Table 1.
Deiodinase enzyme activities in growth plate tissue extracts and chondrocytes
| ATDC5 2, 7, 14, 21 day extracts and intact cells n = 4 in duplicate | Growth plate tissue 3, 6, 12 week rat extracts 6–12 rats/age/experiment n = 2 in duplicate | 1° chondrocytes 3 week rat extracts 12 rat s/experiment n = 2 in duplicate | 1° chondrocytes 6, 12 week rat extracts 6 rats/age/experiment n = 2 in duplicate | |
|---|---|---|---|---|
| D1 (fmol/min/mg) | 0 | 0 | N/D | N/D |
| D2 (fmol/min/mg) | 0 | 0 | 0 | 0 |
| D3 (fmol/min/mg) | ||||
| Con | 0 | 0 | 2.9 | 0 |
| Dex 1 μM | 0 | 0 | 1.2 | 0 |
| T3 100 nM | 0 | 0 | 0.6 | 0 |
| T4 100 nM | 0 | 0 | 1.9 | 0 |
| cAMP 1 mM | 0 | 0 | 4.6 | 0 |
| TPA 0.1 μM | 0 | 0 | 4.3 | 0 |
D1 enzyme activities were not determined in samples from primary chondrocytes because of limiting amounts of cell extract.

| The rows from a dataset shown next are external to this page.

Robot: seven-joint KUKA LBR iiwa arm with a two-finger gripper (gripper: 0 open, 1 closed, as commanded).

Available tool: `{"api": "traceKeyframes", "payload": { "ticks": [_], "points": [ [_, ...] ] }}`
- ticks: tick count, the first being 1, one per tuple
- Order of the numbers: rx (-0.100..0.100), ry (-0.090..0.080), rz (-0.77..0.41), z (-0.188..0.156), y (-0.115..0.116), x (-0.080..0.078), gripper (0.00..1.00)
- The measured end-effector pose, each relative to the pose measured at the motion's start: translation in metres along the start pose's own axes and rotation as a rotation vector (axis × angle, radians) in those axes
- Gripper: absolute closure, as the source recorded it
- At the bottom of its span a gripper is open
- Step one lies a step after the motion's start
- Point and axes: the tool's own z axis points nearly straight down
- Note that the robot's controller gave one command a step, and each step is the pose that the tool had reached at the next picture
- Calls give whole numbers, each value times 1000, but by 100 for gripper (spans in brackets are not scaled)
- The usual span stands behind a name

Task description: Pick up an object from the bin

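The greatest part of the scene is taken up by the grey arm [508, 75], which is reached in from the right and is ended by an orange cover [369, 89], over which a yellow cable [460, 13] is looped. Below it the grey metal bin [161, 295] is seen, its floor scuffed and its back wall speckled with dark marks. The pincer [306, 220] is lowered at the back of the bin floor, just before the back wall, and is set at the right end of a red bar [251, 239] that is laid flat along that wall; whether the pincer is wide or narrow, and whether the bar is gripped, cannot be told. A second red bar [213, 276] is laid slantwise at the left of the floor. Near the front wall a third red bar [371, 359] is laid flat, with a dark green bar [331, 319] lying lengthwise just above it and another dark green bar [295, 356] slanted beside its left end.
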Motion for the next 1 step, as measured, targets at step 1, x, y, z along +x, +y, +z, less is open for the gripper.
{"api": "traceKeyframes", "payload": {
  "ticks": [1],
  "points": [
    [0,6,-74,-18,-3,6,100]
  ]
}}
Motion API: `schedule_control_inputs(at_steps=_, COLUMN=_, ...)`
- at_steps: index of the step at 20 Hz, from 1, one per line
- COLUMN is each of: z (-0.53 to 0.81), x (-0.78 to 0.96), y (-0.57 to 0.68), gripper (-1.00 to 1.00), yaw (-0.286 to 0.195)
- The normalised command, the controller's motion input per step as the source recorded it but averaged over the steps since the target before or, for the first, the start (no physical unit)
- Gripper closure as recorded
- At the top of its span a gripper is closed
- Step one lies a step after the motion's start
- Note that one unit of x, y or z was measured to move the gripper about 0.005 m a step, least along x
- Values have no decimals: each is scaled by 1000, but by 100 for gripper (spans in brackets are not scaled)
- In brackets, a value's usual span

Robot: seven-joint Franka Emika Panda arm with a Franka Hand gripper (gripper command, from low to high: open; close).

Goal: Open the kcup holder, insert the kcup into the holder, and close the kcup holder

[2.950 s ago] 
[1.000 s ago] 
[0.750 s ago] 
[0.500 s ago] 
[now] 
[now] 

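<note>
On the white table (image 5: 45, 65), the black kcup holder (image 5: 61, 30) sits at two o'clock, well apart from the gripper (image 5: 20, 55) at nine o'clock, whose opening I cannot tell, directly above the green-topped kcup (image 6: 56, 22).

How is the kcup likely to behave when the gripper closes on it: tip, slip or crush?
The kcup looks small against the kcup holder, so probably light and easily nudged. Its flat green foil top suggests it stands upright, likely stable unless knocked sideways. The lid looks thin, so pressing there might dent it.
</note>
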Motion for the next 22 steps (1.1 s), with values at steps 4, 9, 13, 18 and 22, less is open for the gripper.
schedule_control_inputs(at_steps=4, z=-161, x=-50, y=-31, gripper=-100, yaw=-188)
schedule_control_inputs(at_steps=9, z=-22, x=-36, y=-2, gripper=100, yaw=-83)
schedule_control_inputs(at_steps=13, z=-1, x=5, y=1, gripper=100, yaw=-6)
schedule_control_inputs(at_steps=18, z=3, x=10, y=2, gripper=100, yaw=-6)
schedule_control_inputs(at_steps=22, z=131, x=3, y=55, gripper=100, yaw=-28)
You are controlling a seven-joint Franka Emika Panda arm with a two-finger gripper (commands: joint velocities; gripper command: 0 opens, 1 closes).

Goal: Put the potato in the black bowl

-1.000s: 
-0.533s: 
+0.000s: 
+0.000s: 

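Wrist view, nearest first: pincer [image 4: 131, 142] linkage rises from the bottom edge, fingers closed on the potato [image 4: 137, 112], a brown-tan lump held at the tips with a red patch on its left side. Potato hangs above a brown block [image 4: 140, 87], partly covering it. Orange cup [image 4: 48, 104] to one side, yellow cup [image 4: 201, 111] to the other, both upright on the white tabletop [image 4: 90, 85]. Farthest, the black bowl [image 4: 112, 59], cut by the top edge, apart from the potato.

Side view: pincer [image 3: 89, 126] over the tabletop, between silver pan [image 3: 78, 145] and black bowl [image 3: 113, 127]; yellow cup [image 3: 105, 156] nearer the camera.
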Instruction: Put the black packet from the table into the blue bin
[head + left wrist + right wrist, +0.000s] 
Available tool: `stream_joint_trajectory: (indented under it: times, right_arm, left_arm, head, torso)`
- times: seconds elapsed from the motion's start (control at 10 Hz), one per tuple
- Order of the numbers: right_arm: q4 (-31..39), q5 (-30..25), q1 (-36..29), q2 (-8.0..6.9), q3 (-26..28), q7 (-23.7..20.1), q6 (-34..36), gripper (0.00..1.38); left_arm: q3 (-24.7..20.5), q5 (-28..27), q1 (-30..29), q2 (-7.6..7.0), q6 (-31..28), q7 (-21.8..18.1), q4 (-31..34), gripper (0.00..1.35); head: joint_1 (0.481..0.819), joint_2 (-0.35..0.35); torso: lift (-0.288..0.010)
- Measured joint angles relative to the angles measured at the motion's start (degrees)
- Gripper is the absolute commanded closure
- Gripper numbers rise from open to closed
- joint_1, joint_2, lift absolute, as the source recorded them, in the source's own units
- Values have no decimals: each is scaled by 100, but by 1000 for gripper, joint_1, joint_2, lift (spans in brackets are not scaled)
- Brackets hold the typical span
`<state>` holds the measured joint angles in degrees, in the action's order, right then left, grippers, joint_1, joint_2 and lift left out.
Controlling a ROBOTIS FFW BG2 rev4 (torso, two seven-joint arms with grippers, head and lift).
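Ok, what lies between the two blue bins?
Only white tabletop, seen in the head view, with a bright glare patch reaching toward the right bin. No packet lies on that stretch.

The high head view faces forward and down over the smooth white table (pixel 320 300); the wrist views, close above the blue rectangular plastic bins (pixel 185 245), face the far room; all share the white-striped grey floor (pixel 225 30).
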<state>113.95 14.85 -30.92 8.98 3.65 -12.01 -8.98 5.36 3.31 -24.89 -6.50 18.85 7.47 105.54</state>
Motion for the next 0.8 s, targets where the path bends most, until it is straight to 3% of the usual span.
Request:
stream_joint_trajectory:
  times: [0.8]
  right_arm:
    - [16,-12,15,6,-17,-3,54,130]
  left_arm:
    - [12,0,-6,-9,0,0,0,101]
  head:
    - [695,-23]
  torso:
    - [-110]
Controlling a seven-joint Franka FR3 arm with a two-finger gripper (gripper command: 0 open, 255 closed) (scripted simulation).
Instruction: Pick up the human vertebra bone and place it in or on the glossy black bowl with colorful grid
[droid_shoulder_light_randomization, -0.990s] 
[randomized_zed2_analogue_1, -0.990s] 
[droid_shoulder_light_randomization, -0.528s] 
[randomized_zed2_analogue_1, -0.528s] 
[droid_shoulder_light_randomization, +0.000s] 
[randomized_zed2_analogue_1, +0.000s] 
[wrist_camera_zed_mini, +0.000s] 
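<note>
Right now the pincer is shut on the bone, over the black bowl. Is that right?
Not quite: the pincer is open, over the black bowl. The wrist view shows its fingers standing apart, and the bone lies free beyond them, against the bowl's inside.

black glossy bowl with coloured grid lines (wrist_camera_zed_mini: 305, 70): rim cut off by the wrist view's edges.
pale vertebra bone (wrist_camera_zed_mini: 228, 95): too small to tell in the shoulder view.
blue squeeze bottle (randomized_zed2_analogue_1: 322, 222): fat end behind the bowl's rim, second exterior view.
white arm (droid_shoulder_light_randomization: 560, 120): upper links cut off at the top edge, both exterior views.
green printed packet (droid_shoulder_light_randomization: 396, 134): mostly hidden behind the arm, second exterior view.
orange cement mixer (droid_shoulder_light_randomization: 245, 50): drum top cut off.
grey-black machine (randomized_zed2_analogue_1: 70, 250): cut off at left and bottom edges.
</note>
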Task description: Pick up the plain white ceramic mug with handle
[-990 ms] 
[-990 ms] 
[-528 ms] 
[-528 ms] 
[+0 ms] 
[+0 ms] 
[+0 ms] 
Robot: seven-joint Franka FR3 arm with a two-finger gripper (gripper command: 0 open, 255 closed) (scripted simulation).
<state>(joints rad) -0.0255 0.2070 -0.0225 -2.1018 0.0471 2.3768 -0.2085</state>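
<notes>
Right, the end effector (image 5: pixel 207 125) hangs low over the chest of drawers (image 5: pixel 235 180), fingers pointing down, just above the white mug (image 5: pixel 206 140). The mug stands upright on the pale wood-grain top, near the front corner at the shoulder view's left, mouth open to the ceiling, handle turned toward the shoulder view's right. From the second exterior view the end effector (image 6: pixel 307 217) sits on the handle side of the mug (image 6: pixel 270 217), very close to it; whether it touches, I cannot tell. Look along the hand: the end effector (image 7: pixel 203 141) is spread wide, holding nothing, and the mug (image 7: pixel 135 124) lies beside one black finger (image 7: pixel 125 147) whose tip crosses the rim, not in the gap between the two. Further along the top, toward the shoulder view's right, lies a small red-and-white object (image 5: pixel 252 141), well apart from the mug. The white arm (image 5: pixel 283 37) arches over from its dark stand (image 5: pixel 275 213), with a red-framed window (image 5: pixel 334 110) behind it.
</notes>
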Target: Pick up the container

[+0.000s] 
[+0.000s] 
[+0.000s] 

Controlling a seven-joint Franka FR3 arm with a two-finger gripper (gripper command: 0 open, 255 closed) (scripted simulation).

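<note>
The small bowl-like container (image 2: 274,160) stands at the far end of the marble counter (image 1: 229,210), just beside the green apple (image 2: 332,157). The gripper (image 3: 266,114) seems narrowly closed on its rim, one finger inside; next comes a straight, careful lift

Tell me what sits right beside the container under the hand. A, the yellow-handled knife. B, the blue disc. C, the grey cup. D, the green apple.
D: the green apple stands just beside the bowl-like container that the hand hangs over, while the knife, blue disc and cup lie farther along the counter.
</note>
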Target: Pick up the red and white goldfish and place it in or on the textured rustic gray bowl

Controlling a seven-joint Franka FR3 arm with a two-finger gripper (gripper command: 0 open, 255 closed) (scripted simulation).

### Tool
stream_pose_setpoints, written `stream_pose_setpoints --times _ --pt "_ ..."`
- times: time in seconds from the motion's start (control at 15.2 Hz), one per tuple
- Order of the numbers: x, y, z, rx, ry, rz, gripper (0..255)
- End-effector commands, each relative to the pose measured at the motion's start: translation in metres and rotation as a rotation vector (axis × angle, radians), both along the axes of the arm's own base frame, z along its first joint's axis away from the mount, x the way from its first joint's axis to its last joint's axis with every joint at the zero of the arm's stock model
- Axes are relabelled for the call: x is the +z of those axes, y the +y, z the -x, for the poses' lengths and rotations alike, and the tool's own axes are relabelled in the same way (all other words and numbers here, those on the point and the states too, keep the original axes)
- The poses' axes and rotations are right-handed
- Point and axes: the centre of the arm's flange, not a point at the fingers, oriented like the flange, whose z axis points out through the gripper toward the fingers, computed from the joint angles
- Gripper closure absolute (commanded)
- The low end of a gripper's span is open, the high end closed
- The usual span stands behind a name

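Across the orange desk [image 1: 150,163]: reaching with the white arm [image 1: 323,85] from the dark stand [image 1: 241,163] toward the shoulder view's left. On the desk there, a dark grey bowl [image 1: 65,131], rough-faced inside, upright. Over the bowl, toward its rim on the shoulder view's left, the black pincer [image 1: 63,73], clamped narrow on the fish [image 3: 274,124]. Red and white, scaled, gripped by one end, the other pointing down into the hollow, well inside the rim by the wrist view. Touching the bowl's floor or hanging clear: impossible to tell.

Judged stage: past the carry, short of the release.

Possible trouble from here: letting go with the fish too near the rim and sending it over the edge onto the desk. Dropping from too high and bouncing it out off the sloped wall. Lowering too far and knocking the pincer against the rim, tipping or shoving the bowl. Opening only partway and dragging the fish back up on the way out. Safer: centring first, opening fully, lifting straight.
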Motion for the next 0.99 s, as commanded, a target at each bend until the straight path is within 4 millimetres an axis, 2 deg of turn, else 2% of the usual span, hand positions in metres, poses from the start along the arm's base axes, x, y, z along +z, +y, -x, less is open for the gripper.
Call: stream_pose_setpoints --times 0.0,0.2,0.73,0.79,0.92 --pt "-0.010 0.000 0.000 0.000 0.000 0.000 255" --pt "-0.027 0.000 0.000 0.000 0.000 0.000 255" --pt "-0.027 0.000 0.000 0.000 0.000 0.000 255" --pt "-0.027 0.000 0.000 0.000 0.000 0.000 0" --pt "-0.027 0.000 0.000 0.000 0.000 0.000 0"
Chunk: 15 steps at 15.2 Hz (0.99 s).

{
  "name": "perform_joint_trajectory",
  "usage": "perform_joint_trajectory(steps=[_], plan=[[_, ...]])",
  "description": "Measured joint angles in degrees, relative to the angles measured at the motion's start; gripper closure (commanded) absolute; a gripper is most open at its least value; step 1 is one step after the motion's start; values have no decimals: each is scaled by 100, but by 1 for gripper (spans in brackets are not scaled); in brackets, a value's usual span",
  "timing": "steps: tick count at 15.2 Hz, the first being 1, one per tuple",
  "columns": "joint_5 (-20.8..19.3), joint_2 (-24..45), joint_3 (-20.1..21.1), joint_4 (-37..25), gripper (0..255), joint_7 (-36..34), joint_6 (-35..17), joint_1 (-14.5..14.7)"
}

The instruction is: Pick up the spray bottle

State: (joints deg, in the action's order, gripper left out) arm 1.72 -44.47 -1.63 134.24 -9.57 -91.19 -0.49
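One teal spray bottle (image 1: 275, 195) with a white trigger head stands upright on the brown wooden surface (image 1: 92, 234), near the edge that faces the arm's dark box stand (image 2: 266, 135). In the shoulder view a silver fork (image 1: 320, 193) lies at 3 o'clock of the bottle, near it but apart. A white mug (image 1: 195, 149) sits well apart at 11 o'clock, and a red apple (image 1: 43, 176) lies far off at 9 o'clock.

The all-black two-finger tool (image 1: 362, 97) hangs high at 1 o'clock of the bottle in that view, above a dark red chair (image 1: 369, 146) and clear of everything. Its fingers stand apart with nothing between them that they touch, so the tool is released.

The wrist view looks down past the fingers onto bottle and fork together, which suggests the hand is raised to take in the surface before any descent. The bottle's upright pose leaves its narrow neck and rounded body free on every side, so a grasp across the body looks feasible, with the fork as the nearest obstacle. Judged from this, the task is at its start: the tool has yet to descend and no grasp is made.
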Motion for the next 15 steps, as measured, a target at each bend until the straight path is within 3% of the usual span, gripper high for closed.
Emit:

Positive control adult human liver extracts deiodinated 100% of substrate in each 120 min D1 assay; COS-1 cell extracts transfected with human D2 possessed 12.06 fmol/min/mg D2 activity; ECC1 cell and human fetal liver extracts possessed D3 activities of 9.83 and 208 fmol/min/mg, respectively.